= Franz Mayer =

German-Mexican financier, photographer and collector

Franz Mayer Traumann, better known as Franz Mayer (1882, Mannheim, Germany – 1975, Mexico) was a German-Mexican financier, photographer and collector, and the founder of the Franz Mayer Museum in Mexico City.

== Biography ==
===Early years===
Franz Mayer was born in Mannheim, Germany in 1882. as the second son of Simon Meyer Traumann and Clementine Altschul. He attended Carlos Idriss Gymnasium. At age 15, he was hired by Marsans Goldsmith (a banking firm) where he worked for three-and-a-half years. He enlisted as a volunteer in the 2nd Grenadier regiment of Baden Emperor Wilhelm #110 and served there for one year. In 1901 Mayer moved to London, to work for the Seligman and Inberg finance firm.

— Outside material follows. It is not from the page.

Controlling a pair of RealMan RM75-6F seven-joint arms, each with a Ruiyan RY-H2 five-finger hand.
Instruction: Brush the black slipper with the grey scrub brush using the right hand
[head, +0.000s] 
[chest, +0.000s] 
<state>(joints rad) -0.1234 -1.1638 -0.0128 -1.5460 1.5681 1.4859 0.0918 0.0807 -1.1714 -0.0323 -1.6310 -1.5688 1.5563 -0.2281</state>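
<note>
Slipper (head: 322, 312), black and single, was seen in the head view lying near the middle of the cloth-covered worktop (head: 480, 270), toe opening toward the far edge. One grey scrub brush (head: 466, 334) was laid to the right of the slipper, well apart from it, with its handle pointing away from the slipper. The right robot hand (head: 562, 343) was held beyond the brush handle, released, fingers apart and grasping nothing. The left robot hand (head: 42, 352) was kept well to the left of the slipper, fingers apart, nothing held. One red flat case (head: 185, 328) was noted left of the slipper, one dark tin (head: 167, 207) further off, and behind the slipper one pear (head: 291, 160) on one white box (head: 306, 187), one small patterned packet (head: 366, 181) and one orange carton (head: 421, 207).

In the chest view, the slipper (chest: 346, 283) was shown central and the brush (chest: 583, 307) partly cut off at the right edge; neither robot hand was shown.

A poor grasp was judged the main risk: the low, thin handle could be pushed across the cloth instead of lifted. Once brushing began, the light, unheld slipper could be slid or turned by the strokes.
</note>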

He then moved to the United States to work at the Merrill Lynch brokerage in New York City from 1903 to 1905.

===Mexico===
Franz Mayer arrived in Mexico via the port of Veracruz on the Prinz Joachim in 1905. He moved into the financial world at the age of 23 and by around 1908 he had already enrolled as an agent of an independent stock exchange, thus beginning a promising career.

During the Mexican Revolution, he left the country and went to the United States, where he lived for two years, returning to Mexico in 1913. In 1920, he married Maria Antonieta de la Macorra but became a widower a few years later, having had no children. He became a Mexican citizen on 29 December 1933.

From the 1950s, Mayer had conceived the idea of donating his collection of fine and decorative arts to Mexico. Finally in 1963 he set up a trust fund, and the Bank of Mexico was chosen as the fiduciary for the establishment of an art museum in Mexico City. At the same time a sponsor was found among the people closest to him. According to the wishes of Franz Mayer, the contract established that the trusteeship would create a library, organize exhibitions, competitions and conferences.

Mayer died in 1975 and donated his collection to the state and people of Mexico. The museum carrying his name was opened in 1986 in the former flour-weighing building and hospital, specially renovated in order to house this collection.